### Exercise details
Check every line of the material below for the string "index", and return the ones that have it.

(Data segment begins)

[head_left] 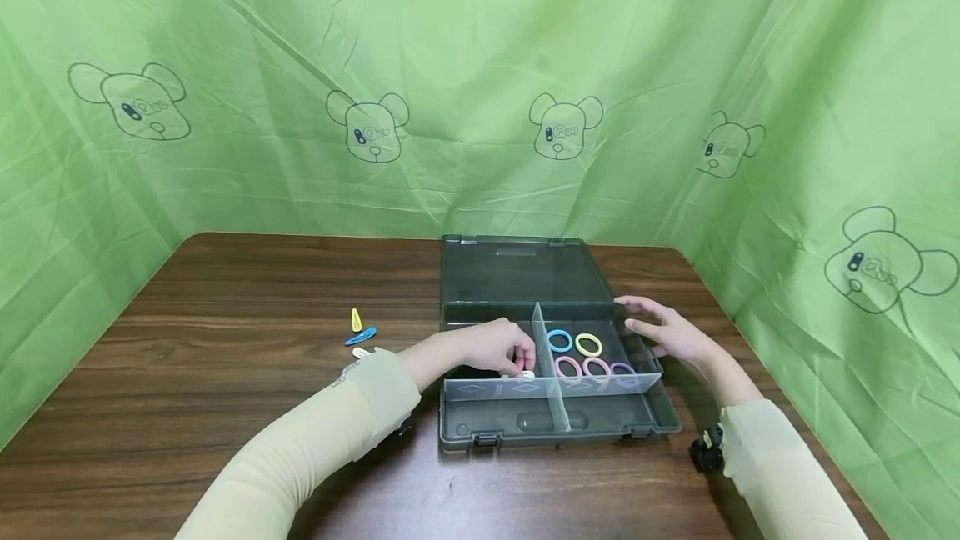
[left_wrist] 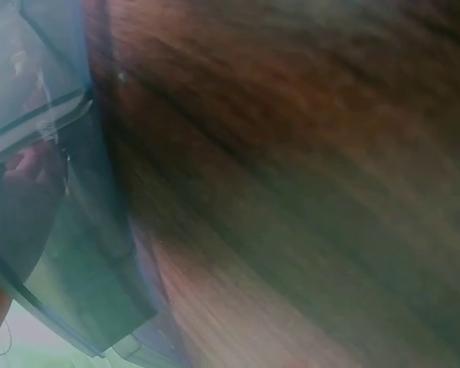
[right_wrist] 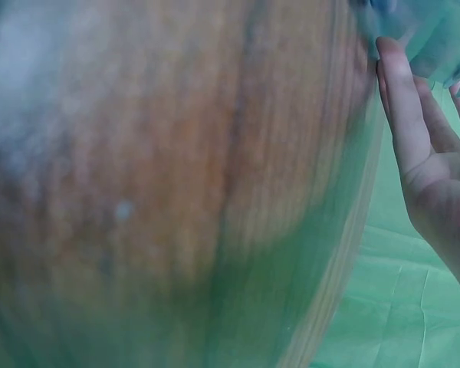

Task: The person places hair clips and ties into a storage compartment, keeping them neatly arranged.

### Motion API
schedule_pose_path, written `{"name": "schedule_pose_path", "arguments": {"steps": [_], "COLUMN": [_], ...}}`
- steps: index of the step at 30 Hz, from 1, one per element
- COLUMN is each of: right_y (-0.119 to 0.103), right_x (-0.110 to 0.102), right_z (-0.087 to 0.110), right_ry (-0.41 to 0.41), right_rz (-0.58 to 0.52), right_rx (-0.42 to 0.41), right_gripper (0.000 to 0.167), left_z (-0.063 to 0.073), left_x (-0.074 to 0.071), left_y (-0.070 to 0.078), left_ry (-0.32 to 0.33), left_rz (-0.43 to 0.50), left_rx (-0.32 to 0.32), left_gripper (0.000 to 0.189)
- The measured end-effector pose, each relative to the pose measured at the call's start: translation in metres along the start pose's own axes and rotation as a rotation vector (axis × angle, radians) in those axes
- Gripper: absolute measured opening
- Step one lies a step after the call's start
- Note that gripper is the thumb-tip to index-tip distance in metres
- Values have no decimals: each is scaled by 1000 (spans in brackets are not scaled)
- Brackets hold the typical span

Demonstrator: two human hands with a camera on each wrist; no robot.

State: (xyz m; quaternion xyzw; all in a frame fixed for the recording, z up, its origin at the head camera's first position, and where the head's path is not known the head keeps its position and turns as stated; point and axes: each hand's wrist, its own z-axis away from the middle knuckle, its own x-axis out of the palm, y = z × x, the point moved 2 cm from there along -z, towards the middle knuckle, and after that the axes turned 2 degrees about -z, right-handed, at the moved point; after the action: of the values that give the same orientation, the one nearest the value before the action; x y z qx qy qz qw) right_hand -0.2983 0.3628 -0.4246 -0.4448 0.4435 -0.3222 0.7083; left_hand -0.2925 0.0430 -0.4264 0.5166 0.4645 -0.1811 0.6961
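A dark see-through divider box [head_left: 517,442] lies on the table with its lid [head_left: 521,269] folded back. My left hand [head_left: 501,347] reaches into its left compartment, fingers bent down, pinching a small white piece [head_left: 528,374] whose exact kind is hidden by the fingers. In the compartment to the right lie several ring-shaped hair ties: blue [head_left: 559,341], yellow [head_left: 588,345], pink [head_left: 567,368] and purple [head_left: 622,369]. My right hand [head_left: 671,334] rests at the box's right side with fingers extended; the right wrist view shows its fingertips [right_wrist: 391,50] at the box edge.
Left of the box, a yellow snap hair clip [head_left: 356,321] and a blue one [head_left: 362,337] lie on the wooden table [head_left: 247,332]. A white clip [head_left: 361,352] shows partly behind my left sleeve. Green cloth [head_left: 465,190] surrounds the table's back and sides.
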Motion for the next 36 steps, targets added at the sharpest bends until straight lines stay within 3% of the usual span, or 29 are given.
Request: {"name": "schedule_pose_path", "arguments": {"steps": [5,17,25,36], "right_y": [1,5,5,4], "right_x": [0,0,-1,-1], "right_z": [-1,-4,-2,-1], "right_ry": [-2,-6,-13,-14], "right_rz": [-5,-13,-29,-11], "right_rx": [-4,-22,-24,-8], "right_gripper": [55,54,55,56], "left_z": [1,10,20,51], "left_x": [1,-5,-16,-41], "left_y": [-1,3,6,8], "left_ry": [9,9,39,141], "left_rz": [-29,-37,19,54], "left_rx": [24,9,6,35], "left_gripper": [6,8,12,10]}}
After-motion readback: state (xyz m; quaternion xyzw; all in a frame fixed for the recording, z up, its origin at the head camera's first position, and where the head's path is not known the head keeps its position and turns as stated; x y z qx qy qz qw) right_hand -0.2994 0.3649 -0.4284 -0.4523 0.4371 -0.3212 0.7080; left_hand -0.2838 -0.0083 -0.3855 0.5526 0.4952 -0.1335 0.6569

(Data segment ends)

### Completed exercise
- steps: index of the step at 30 Hz, from 1, one per element
- Note that gripper is the thumb-tip to index-tip distance in metres

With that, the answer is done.